“Twitter is real-time, so our search engine must be too” says Twitter on its engineering blog today, revealing that since launching the new Twitter.com, the service’s search functionality – which we pointed out earlier has a few new features – has actually been re-engineered from the ground up.
Twitter has finally left the old Summize architecture out to dry (it started working on the new architecture 6 months ago), and instead has built the new search on the open source Lucene platform, with some of its own enhancements that lead to:
- significantly improved garbage collection performance
- lock-free data structures and algorithms
- posting lists, that are traversable in reverse order
- efficient early query termination
Twitter also went into the volume of tweets that it hopes to handle, saying that at present the architecture is only at 5% capacity and that the new indexer can index 50 times the number of tweets per second than the system is currently getting:
“Our demands on the new system are immense: With over 1,000 TPS (Tweets/sec) and 12,000 QPS (queries/sec) = over 1 billion queries per day (!) we already put a very high load on our machines. As we want the new system to last for several years, the goal was to support at least an order of magnitude more load.”
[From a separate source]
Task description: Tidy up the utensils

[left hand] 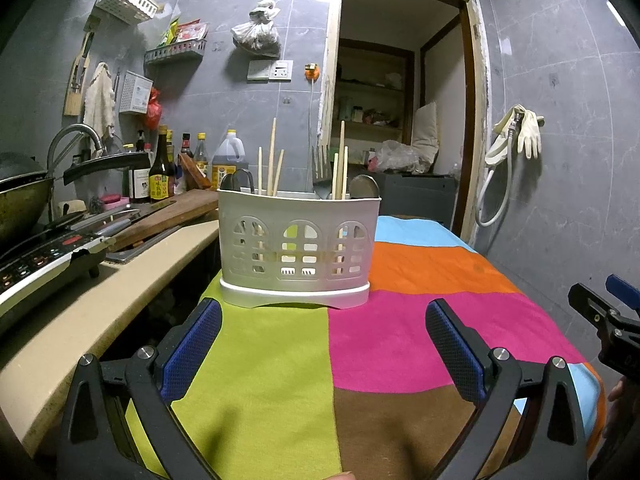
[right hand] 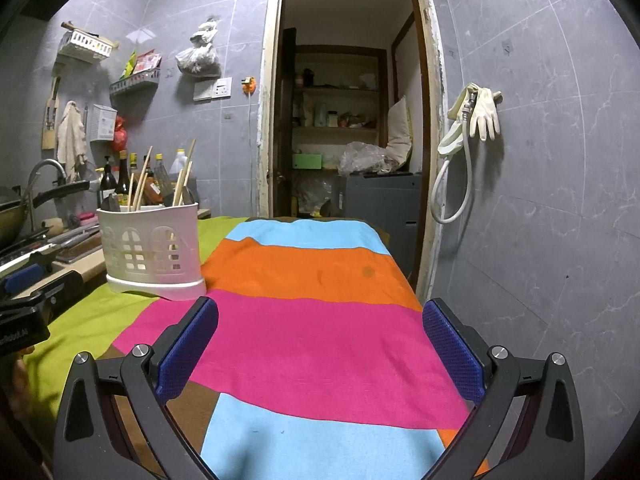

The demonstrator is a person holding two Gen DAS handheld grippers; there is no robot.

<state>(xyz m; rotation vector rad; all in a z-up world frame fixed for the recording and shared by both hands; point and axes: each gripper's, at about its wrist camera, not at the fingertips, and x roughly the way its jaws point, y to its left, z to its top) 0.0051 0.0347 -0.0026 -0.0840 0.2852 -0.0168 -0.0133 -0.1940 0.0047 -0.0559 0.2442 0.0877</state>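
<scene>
Left gripper (left hand: 324, 316): jaws wide apart, empty, held above the cloth, facing the caddy.
Right gripper (right hand: 320, 314): jaws wide apart, empty, over the pink band.
Utensil caddy (left hand: 298, 246): white, perforated, upright on the cloth's green patch, near the left edge beside the counter.
Contents: chopsticks (left hand: 273, 156), a fork (left hand: 321, 174), spoons (left hand: 363, 188), all standing inside.
Tablecloth (left hand: 400, 344): multicoloured blocks.
Counter (left hand: 120, 300): bottles, wok.
</scene>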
Twitter also says that users should notice that the index is larger and twice as long (we’re assuming that means time-wise), but no slower. Also, Twitter says that “the new system is extremely versatile and extensible, which will allow us to build cool new features faster and better.” Will we be seeing a new Search API perhaps? (Update: see below, already included)
Obviously, Twitter has finally answered our question about what they’ve been doing with search.
(Note: It’s a little unclear from the blog post if the new search is on the old Twitter.com – we’ll email Twitter to ask)
Update: Twitter got back to us and says that:
“The new backend is being used for all Twitter search, including integrated search on new and old Twitter and also the external search API.”